By now you have seen the indelible images from the streets of dozens of cities and towns across the Islamic Republic of Iran. They have found a way out, despite the fact that the regime has been routinely cutting off the internet. Videos of mothers screaming “Damn you Khamenei.” Photographs of women burning their hijabs and dancing around bonfires. A young woman cutting her hair in public while crowds chant “death to the dictator.”
As has happened in every major demonstration since the pro-democracy Green Movement was crushed in 2009, many are speaking openly of revolution.
The current demonstrations, which began on September 16, were sparked, as so much else in Iran, by a woman.

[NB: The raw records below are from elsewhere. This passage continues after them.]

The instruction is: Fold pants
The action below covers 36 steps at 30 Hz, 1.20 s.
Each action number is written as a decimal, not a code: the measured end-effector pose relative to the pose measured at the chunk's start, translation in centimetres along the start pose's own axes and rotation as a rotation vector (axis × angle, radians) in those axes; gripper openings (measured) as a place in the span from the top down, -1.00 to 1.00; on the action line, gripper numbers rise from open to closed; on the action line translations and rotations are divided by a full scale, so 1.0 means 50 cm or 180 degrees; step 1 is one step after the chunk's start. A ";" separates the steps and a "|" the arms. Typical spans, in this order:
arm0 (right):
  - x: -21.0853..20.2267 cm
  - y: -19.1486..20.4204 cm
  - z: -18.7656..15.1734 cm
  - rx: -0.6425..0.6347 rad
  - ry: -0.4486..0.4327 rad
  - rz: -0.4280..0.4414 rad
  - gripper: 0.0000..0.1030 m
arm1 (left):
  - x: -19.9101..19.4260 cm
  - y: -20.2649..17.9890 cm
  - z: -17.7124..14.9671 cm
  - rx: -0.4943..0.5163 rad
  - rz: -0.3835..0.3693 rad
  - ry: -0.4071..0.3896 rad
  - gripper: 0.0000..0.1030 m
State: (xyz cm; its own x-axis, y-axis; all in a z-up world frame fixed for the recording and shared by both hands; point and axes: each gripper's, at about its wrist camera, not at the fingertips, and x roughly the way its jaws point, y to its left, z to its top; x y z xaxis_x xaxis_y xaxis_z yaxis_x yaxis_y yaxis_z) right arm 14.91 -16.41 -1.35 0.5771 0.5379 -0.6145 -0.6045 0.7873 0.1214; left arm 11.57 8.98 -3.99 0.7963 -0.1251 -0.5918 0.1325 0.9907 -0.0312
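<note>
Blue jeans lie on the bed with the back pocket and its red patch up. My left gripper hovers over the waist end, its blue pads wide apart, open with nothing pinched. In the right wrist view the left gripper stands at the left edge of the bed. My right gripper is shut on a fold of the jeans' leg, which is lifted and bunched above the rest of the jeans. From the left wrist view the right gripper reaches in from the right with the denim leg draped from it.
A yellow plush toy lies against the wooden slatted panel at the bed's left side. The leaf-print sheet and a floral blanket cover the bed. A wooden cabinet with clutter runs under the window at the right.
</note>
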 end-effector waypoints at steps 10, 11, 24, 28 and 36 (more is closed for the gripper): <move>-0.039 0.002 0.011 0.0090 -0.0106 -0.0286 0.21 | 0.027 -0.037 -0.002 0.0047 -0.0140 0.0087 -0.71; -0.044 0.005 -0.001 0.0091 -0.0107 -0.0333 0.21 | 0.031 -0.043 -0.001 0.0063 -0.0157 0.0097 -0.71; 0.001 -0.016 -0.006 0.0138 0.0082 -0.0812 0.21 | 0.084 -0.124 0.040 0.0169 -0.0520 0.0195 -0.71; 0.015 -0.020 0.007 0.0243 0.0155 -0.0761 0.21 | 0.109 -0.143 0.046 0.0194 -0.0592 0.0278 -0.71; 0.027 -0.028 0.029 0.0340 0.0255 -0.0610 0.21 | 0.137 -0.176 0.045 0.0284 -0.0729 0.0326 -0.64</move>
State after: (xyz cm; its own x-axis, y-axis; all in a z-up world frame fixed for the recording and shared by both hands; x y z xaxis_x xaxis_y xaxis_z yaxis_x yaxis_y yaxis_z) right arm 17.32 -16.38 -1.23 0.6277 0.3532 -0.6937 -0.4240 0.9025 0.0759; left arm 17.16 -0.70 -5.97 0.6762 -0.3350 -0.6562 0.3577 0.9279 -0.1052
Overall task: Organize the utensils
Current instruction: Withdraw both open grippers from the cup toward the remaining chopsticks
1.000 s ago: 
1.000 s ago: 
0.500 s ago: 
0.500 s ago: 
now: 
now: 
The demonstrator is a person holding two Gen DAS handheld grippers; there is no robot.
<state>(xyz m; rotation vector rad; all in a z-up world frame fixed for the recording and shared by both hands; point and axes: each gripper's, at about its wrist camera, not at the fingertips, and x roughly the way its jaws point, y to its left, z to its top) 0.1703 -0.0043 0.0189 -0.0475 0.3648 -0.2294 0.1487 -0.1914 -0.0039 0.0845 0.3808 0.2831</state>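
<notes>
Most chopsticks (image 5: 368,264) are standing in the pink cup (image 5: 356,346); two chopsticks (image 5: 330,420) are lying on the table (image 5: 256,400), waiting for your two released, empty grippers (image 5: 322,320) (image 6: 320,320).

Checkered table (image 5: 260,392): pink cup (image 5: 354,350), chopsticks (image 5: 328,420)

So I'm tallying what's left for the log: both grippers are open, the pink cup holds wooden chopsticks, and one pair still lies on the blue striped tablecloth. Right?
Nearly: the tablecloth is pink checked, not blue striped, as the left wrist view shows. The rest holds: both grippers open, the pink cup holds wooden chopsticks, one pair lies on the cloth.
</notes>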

The Islamic Republic’s ruling clerics, echoing renowned Muslim theologians from a millennium before, are obsessed with the convulsive power of female sexuality. In this case: with the dark brown hair of Masha Amini, a 22-year-old Kurdish-Iranian woman not known for provocative political behavior. She died in Tehran after being beaten to death by Iran’s morality police for the crime of having too much hair showing beneath her mandatory headscarf.
Despite the regime’s totalitarian efforts to restrict cultural expression and personal liberties, Westernization—even in the most closed quarters of the country—has been unstoppable. The Franco-Iranian scholar, Farhad Khosrokhavar, published a revealing inquiry in 2009 into the daughters of senior clerics in the holy city of Qom, the spiritual and educational center of the theocracy. Avoir vingt ans au pays des ayatollahs, or To Be Twenty in the Land of the Ayatollahs, showed that even the most conservative daughters of the revolution have profoundly Occidental sentiments and aspirations. So, it’s not at all surprising to see demonstrations for Amini in Qom right now.
In Qom—and across the country—young Iranians are raging against religious tyranny. They want the Islamic Republic to fall. They want liberty. Repeatedly, and in great numbers, they have shown they want democracy.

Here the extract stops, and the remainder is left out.